:: Task goal ::
Line by line, repeat the material below exactly and leave the images out.

= = = = =

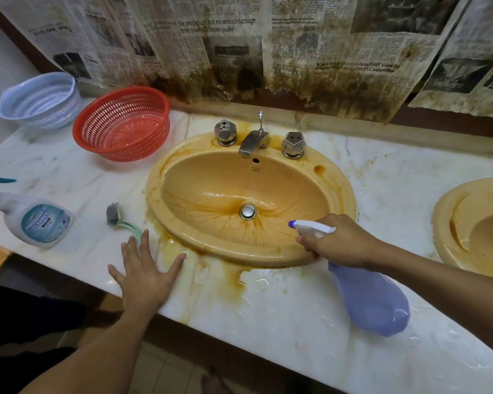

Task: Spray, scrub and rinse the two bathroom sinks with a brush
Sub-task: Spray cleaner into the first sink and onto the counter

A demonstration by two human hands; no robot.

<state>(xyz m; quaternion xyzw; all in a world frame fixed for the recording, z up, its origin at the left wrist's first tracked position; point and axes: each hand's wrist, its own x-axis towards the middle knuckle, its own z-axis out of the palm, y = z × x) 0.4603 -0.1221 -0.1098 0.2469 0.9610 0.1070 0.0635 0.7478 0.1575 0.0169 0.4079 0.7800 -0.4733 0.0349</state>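
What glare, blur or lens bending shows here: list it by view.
Head view: the wide-angle lens bows the counter edge and stretches the second sink at the right border; head view: wet glare glints on the marble beside the purple spray bottle and around the drain; no marked blur, even light.

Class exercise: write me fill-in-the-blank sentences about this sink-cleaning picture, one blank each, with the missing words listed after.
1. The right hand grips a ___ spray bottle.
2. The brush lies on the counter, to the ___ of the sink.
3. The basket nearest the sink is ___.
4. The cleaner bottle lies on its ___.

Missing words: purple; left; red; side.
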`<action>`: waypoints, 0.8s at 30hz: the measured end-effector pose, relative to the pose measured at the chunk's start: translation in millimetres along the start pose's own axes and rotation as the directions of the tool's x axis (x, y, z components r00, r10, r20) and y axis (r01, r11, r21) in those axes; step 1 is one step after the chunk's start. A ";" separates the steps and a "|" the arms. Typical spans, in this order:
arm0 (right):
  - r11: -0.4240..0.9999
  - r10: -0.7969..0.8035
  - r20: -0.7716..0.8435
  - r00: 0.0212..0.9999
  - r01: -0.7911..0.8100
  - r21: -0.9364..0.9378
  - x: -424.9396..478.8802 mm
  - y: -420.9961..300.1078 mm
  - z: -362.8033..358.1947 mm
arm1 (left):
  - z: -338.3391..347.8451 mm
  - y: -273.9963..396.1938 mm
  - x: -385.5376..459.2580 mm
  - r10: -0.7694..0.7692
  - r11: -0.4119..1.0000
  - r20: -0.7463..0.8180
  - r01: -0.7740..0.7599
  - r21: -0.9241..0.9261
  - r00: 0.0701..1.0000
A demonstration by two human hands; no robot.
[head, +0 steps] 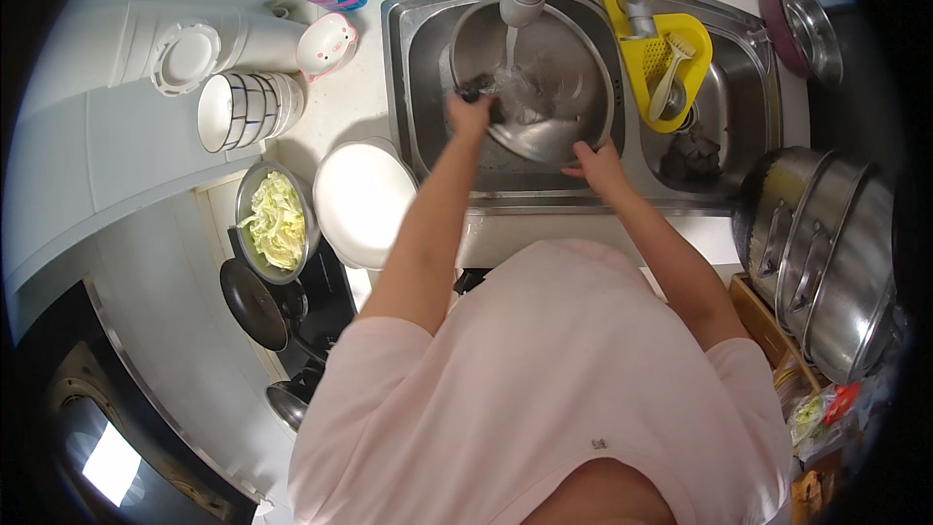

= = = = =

:: Output of the exercise ::
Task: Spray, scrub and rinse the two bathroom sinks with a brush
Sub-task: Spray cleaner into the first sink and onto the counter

A demonstration by two human hands; no robot.

<state>(xyz m; quaternion xyzw; all in a world frame fixed for the recording, z up, its origin at the left wrist's first tracked position; point and axes: each hand's wrist, its own x-axis towards the middle knuckle, its own z-axis out of the palm, y = z × x) 0.4603 -0.1221 -0.1098 0.2469 0.9610 0.1070 0.0635 0.7478 0.1575 0.0169 0.4079 0.7800 -0.4733 0.0349</state>
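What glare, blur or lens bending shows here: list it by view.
Head view: the wide-angle lens bows the counter edge and stretches the second sink at the right border; head view: wet glare glints on the marble beside the purple spray bottle and around the drain; no marked blur, even light.

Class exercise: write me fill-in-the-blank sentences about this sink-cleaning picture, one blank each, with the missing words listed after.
1. The right hand grips a ___ spray bottle.
2. The brush lies on the counter, to the ___ of the sink.
3. The basket nearest the sink is ___.
4. The cleaner bottle lies on its ___.

Missing words: purple; left; red; side.
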`<action>`: waypoints, 0.8s at 30hz: the measured end-effector pose, relative to the pose measured at the chunk's start: translation in millimetres along the start pose's own axes and rotation as the directions of the tool's x axis (x, y, z components r00, r10, r20) and y axis (r01, r11, r21) in those axes; step 1 is one step after the chunk's start. A ";" separates the steps and a "|" the arms. Typical spans, in this order:
arm0 (right):
  - r11: -0.4240..0.9999
  - r10: -0.7969..0.8035
  - r20: -0.7716..0.8435
  - r00: 0.0212..0.9999
  - r01: -0.7911..0.8100
  - r21: -0.9364..0.9378
  - x: -424.9396..478.8802 mm
  - y: -420.9961..300.1078 mm
  - z: -362.8033..358.1947 mm
arm1 (left):
  - z: -338.3391..347.8451 mm
  - y: -273.9963..396.1938 mm
  - x: -385.5376..459.2580 mm
  - r10: -0.7694..0.7692
  - r11: -0.4119..1.0000
  - r20: -0.7463..0.8180
  - r01: -0.7740..0.7599
  - r21: -0.9241..0.9261
  - r00: 0.0701..1.0000
A demonstration by two human hands; no robot.
[head, +0 steps] 

The response is now complete.